=== Problem requirements ===
Give the number of lines below that hold "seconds", and only that.

=== Source material ===
※ ※ ※
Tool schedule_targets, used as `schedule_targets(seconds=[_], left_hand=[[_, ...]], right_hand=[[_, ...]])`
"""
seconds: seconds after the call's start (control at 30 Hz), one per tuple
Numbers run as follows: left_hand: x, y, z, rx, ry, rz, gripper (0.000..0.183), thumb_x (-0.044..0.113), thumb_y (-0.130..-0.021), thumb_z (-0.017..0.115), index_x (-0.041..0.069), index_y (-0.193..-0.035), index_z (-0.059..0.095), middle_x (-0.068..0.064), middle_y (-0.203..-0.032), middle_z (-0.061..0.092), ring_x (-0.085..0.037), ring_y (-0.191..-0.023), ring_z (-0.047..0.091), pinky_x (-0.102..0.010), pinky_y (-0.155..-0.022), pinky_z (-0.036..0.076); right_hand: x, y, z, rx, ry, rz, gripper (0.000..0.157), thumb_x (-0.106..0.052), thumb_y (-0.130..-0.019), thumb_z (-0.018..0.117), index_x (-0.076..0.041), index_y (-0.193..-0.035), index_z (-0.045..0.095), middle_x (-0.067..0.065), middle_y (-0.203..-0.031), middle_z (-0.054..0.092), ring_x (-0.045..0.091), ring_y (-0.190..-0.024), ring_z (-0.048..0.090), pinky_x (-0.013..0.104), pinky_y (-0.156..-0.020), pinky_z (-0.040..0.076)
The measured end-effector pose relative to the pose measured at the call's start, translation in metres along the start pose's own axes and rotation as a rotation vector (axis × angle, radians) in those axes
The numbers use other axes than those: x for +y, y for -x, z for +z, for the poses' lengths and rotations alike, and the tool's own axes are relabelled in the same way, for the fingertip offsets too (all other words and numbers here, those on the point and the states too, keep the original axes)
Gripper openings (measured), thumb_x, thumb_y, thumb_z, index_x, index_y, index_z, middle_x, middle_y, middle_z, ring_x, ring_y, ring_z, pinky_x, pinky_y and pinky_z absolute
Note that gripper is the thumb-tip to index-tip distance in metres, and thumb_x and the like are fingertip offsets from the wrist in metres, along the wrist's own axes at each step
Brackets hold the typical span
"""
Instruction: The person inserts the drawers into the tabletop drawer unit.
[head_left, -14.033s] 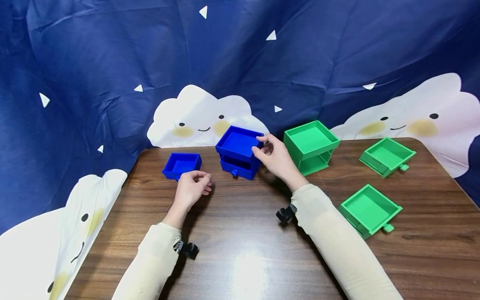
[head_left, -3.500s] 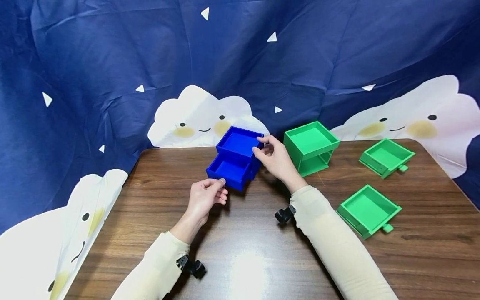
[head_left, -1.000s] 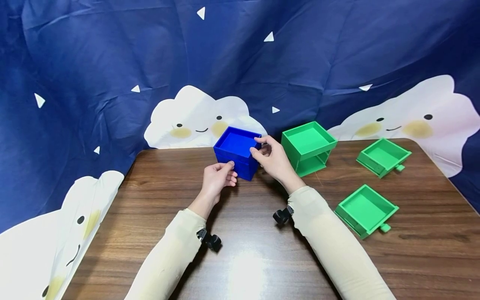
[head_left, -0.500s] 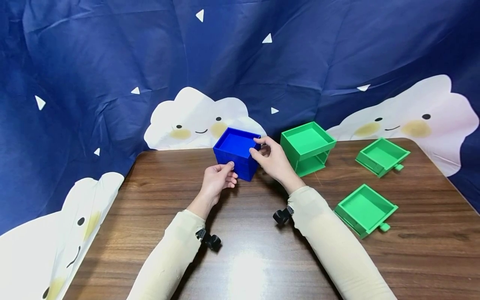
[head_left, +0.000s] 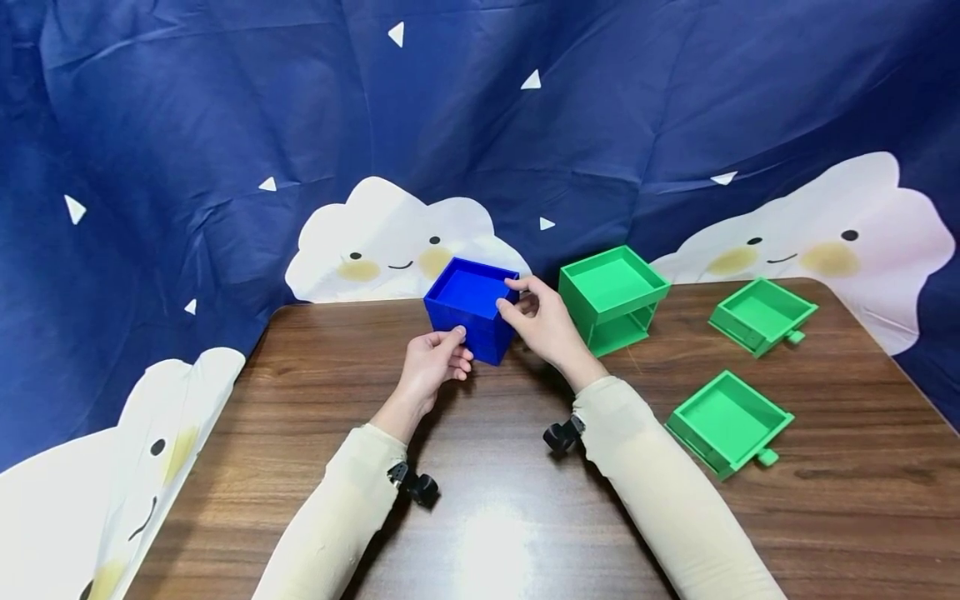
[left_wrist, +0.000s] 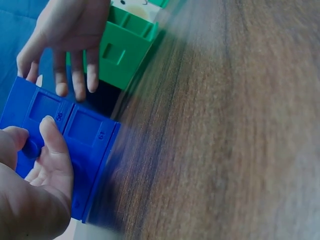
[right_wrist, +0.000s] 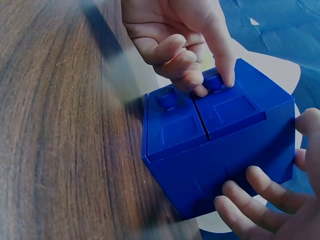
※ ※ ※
=== Solved exercise ===
2